Snapping to: endpoints, midpoints, edges

You make most snap settings on Grid And Snap Settings, a modeless dialog with four panels. You can move this dialog to any convenient location on your screen and turn options on and off as you work. Panels are reset to defaults for each new session.

You can also make commonly used snap settings on the Snaps toolbar. In addition, a Snaps quad menu gives you quick access to some snap options.

Snap settings are stored in the 3dsmax.ini file rather than in the MAX file. This means that the state of the snap settings persists from session to session without your having to modify the maxstart.max file.

Grid And Snap Settings Dialog and Snaps Toolbar

The most commonly used grid and object snaps appear on the Grid and Snap Settings dialog.
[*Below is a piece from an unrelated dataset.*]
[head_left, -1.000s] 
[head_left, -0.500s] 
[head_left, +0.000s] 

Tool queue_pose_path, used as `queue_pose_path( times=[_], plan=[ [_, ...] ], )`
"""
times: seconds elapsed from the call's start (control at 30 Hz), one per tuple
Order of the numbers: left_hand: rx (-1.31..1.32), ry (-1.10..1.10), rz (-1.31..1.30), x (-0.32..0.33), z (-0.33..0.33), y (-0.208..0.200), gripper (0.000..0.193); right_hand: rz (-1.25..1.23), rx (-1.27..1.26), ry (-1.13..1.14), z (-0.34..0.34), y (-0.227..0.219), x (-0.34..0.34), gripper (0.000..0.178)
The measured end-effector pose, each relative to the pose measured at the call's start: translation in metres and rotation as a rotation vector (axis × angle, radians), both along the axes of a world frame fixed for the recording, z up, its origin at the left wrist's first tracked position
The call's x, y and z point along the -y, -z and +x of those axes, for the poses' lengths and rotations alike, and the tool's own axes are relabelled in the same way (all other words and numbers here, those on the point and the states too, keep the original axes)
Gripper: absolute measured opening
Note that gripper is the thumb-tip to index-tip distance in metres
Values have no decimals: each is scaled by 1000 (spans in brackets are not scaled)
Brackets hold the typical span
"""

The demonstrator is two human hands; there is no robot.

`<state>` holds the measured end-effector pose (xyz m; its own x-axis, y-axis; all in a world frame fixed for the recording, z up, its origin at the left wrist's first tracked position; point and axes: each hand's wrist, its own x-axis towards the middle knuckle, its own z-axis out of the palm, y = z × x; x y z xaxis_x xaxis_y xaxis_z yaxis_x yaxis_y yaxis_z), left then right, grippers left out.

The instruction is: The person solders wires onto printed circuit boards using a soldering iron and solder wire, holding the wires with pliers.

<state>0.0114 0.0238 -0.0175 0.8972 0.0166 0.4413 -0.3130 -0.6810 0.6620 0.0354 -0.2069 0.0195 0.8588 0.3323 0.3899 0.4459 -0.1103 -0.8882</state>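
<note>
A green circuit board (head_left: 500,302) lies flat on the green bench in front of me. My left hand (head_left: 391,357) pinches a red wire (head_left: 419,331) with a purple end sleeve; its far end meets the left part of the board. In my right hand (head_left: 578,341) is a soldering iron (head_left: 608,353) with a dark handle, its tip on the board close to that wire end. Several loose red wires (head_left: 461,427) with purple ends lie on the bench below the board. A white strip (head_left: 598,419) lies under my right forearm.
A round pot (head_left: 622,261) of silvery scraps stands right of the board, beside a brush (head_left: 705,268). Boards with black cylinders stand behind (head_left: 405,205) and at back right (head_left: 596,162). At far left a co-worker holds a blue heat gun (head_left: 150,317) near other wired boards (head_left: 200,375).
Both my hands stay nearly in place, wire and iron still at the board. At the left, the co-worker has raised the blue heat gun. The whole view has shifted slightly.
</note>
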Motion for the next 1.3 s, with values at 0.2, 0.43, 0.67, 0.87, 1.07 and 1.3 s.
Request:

This is the general sequence for using these snaps:

  1. Turn on snapping by clicking (Snaps Toggle) on the main toolbar, and then right-click this button to display the Grid And Snap Settings dialog.

    Two sets of snap types are available: Standard (the default) and NURBS. Both are discussed in Snap Settings.

    You can also make commonly used snap settings on the Snaps toolbar.

  2. Turn on OSNAPS on the status bar, then right-click this button to display the Grid and Snap Settings dialog.
  3. By default, only the Grid Points snap type is active. Turn on other snap types to activate them. When you create or move objects, these snaps are now in effect anywhere in 3D space, and unaffected by the current transform coordinate system.

    As you move the cursor, each snap type is marked by a distinctive icon shown on the Snap panel. The current icon indicates the type and position of the next snap.

    Grid points and grid lines are secondary to the other snap types. For example, if both Grid Point and Vertex are active, 3ds Max Design snaps to a vertex in preference to an equally close grid point.

  4. Turn snaps on and off as needed; the easiest way is by pressing the S key.

For more information on snaps, see 2D Snap, 2.5D Snap, 3D Snap and Snap Settings.

Snap Override

Snap Override bypasses currently selected snaps. You use a keyboard-mouse combination or a keyboard shortcut to define a new snap for the next click. You can override on the fly, one snap at a time.

For example, while creating a spline between grid points, you might need to snap to a vertex or midpoint of an object. This is the general procedure:

  1. As you use preset snaps to create or move an object, hold down Shift and right-click. This pops up a three-quadrant right-click menu, which you can use to override the current snap setting(s).
    NoteYou can begin the creation or transformation process before accessing the override menu. This typically means that you'll be holding down the left button as you Shift+right-click.
  2. From the Snap Override quadrant, choose the snap type you want to use. The cursor switches to this type.
  3. Make the snap. After the snap, currently set snaps are back in effect.

In addition, the Snap Override quadrant lets you reuse the last override you used (listed by name), and gives you an option for None. None turns off snapping entirely on the next click. The Snap quad menu also contains an Options quadrant, with toggles for snapping within current transform constraints (default=off) and snapping to frozen objects (default=off).